This breed of new age fintechs weren’t and still are not licensed by India’s Central Bank and services their customers through strategic alliances with banks, NBFCs, Insurance companies. Their only hope of eventually becoming a fully digital bank under a separate license regime is also diminishing with the RBI Governor ruling out the need for such a license framework.

The fintech sector in India has created a plethora of changes in how the general population transacts and in the ways of working of financial service institutions. Armed with advanced technology and fresh talent, fintechs were able to soothe the inherent friction present within the India Financial Services ecosystem. Fintech companies operating in the areas of Digital lending have partnered with Banks, NBFCs to increase credit distribution across the various strata’s population by leveraging technology to create smoother customer journeys and shorter turnaround times.

While there has not been any direct intervention by the Reserve Bank of India (RBI) to regulate fintech companies and mitigate the risks they pose to the financial ecosystem, there have been a few initiatives to embrace them. One such example is the RBI’s Fintech Regulatory Sandbox – established in 2018 with the primary objective of being a controlled regulatory environment for testing fintech products. Due to its selective onboarding process and tightly monitored scope for testing, large fintech companies have been dissuaded from participation. Another initiative by the RBI to bring a section of fintechs under their purview was the introduction of the Payment System Operators license. This initiative was a step in the right direction and brought in a much needed scrutiny to the ever expanding payments landscape in India.

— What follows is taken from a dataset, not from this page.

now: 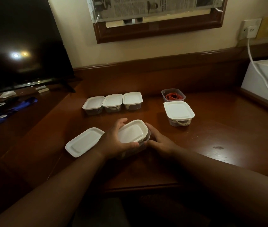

What has led to Ambiguity in Fintech Space?

The absence of an overarching regulatory framework for fintechs have created multiple points of ambiguity in the system for companies, investors and consumers alike. From a fintech company perspective, the ad hoc and capricious nature of regulatory guidelines creates an uncertainty in their overall product roadmap and renders them less innovative than what their capabilities offer. The product developmental limbo enforced by regulatory ambiguities result in rendering fintech business models unviable.

One must be cognizant of the fact that the much-boasted digital payment penetration was originally funded and built on the toil of early Fintech’s such as Paytm and Bhrathpe. The capital burn for providing QR codes and mobile apps across the country to create an acceptance framework was possible only because these unicorns had a viable business model that got the investor backing.

Why Enabling Regulations are Important for India’s Fintech Ecosystem?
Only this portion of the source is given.